▶ WHAT YOU ARE ASKED TO DO
Beneath this task are records; print exactly the stretch of them from the line with "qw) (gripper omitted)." through the line with "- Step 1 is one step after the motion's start", both ends included.

[Collection entries]

---

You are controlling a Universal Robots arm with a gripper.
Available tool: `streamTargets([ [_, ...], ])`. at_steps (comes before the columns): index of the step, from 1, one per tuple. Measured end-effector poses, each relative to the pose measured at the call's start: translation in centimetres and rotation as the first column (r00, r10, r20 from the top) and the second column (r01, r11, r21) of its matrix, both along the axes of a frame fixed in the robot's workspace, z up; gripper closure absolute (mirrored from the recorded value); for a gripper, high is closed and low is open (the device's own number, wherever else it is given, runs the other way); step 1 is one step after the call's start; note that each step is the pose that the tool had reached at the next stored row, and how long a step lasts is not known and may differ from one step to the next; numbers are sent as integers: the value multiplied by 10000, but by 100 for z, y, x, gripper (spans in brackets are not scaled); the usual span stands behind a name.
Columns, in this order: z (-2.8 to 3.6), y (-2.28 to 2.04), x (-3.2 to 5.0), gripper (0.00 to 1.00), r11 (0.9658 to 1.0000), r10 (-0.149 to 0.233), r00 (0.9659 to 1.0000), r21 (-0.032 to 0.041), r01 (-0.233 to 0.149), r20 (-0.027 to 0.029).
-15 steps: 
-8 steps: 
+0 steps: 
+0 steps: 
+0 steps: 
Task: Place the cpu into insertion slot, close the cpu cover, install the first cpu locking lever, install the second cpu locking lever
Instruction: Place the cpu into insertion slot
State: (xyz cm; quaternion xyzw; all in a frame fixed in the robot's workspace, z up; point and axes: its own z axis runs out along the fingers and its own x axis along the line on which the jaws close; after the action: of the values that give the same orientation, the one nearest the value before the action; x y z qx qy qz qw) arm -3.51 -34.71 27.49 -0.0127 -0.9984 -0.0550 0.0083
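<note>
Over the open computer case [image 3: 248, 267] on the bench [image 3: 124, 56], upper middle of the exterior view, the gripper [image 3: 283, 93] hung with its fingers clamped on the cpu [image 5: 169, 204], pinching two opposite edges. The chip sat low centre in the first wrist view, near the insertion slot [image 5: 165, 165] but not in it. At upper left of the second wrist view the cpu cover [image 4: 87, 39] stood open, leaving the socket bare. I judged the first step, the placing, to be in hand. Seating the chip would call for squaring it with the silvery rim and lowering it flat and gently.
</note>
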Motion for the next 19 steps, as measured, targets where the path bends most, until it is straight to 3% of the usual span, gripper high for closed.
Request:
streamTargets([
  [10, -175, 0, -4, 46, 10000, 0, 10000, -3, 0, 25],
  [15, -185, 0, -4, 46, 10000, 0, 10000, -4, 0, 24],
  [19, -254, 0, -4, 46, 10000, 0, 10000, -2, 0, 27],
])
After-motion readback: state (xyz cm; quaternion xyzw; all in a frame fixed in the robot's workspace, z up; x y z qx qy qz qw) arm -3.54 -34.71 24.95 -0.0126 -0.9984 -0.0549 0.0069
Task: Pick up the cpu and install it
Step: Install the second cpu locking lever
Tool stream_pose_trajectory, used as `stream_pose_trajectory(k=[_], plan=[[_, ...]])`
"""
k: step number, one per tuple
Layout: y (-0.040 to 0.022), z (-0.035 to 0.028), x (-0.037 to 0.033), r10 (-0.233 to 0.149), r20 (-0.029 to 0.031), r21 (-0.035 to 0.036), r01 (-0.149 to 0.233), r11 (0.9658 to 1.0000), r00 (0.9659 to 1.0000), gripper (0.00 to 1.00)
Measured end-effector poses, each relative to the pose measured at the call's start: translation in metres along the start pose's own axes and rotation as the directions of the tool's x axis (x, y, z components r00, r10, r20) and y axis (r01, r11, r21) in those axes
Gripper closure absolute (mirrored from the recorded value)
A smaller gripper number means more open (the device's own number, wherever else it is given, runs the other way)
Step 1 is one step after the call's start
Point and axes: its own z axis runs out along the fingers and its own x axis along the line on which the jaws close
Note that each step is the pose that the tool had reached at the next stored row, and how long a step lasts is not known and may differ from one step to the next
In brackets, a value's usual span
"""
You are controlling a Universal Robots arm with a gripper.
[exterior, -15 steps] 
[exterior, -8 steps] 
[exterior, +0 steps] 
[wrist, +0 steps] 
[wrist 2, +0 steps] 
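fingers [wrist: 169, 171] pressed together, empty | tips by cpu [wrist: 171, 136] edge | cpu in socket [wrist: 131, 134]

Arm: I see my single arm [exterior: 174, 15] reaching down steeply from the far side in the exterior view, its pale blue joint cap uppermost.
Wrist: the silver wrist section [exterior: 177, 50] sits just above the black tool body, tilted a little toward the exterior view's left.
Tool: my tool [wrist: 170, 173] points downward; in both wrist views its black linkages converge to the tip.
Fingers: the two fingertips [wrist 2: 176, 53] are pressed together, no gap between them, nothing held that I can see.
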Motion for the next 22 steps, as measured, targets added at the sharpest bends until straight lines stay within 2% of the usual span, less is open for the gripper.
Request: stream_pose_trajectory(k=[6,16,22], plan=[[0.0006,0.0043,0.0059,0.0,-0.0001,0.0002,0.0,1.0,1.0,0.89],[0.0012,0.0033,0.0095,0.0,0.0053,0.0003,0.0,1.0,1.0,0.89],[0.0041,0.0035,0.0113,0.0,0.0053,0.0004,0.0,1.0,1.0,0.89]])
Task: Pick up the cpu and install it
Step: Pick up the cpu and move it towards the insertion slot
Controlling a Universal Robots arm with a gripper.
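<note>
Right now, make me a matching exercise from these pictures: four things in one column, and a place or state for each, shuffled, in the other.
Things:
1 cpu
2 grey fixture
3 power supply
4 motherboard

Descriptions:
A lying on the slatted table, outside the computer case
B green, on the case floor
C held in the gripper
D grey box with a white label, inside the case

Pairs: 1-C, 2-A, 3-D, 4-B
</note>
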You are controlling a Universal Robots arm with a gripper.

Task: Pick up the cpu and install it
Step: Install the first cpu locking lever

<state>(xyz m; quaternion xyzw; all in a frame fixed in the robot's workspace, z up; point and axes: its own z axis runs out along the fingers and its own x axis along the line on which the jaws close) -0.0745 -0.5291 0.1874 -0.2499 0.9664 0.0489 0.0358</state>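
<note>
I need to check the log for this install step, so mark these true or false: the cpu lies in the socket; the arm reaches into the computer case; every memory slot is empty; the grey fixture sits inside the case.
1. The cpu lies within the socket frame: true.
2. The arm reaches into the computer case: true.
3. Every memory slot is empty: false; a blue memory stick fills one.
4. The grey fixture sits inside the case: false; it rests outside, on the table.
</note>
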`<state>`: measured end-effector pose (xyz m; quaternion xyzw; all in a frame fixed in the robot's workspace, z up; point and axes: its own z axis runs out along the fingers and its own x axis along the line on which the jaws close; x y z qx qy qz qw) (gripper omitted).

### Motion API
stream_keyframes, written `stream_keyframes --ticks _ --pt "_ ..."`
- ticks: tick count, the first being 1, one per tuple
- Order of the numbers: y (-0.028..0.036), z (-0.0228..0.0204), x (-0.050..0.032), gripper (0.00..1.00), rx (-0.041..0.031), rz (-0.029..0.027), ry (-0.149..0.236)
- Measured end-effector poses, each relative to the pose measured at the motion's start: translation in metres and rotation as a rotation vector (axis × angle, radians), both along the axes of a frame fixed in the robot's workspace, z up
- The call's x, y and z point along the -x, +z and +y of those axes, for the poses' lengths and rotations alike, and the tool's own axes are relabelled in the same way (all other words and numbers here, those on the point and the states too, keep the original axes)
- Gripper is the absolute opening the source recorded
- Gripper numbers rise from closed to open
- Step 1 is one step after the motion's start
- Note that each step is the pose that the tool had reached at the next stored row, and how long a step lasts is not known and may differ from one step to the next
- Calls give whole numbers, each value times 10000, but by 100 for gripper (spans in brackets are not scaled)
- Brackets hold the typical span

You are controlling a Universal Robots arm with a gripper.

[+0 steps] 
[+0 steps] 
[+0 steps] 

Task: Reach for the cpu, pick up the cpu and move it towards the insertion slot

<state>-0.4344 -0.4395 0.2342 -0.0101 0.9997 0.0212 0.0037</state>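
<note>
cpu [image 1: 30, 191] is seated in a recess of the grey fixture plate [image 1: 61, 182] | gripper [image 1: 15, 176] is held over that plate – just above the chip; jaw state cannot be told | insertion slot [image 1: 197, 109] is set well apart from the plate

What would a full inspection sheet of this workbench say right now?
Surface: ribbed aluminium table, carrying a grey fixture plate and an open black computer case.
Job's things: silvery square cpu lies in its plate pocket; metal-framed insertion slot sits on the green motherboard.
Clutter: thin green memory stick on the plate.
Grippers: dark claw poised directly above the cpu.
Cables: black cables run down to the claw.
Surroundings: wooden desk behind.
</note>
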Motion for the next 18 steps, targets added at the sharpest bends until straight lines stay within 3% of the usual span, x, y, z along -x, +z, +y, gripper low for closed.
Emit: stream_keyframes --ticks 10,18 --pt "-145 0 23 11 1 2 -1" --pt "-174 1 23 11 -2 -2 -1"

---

▶ RESPONSE FOR THIS EXERCISE
`<state>`: measured end-effector pose (xyz m; quaternion xyzw; all in a frame fixed in the robot's workspace, z up; point and axes: its own z axis runs out along the fingers and its own x axis along the line on which the jaws close; x y z qx qy qz qw) (gripper omitted).

### Motion API
stream_keyframes, written `stream_keyframes --ticks _ --pt "_ ..."`
- ticks: tick count, the first being 1, one per tuple
- Order of the numbers: y (-0.028..0.036), z (-0.0228..0.0204), x (-0.050..0.032), gripper (0.00..1.00), rx (-0.041..0.031), rz (-0.029..0.027), ry (-0.149..0.236)
- Measured end-effector poses, each relative to the pose measured at the motion's start: translation in metres and rotation as a rotation vector (axis × angle, radians), both along the axes of a frame fixed in the robot's workspace, z up
- The call's x, y and z point along the -x, +z and +y of those axes, for the poses' lengths and rotations alike, and the tool's own axes are relabelled in the same way (all other words and numbers here, those on the point and the states too, keep the original axes)
- Gripper is the absolute opening the source recorded
- Gripper numbers rise from closed to open
- Step 1 is one step after the motion's start

There is no more output to give.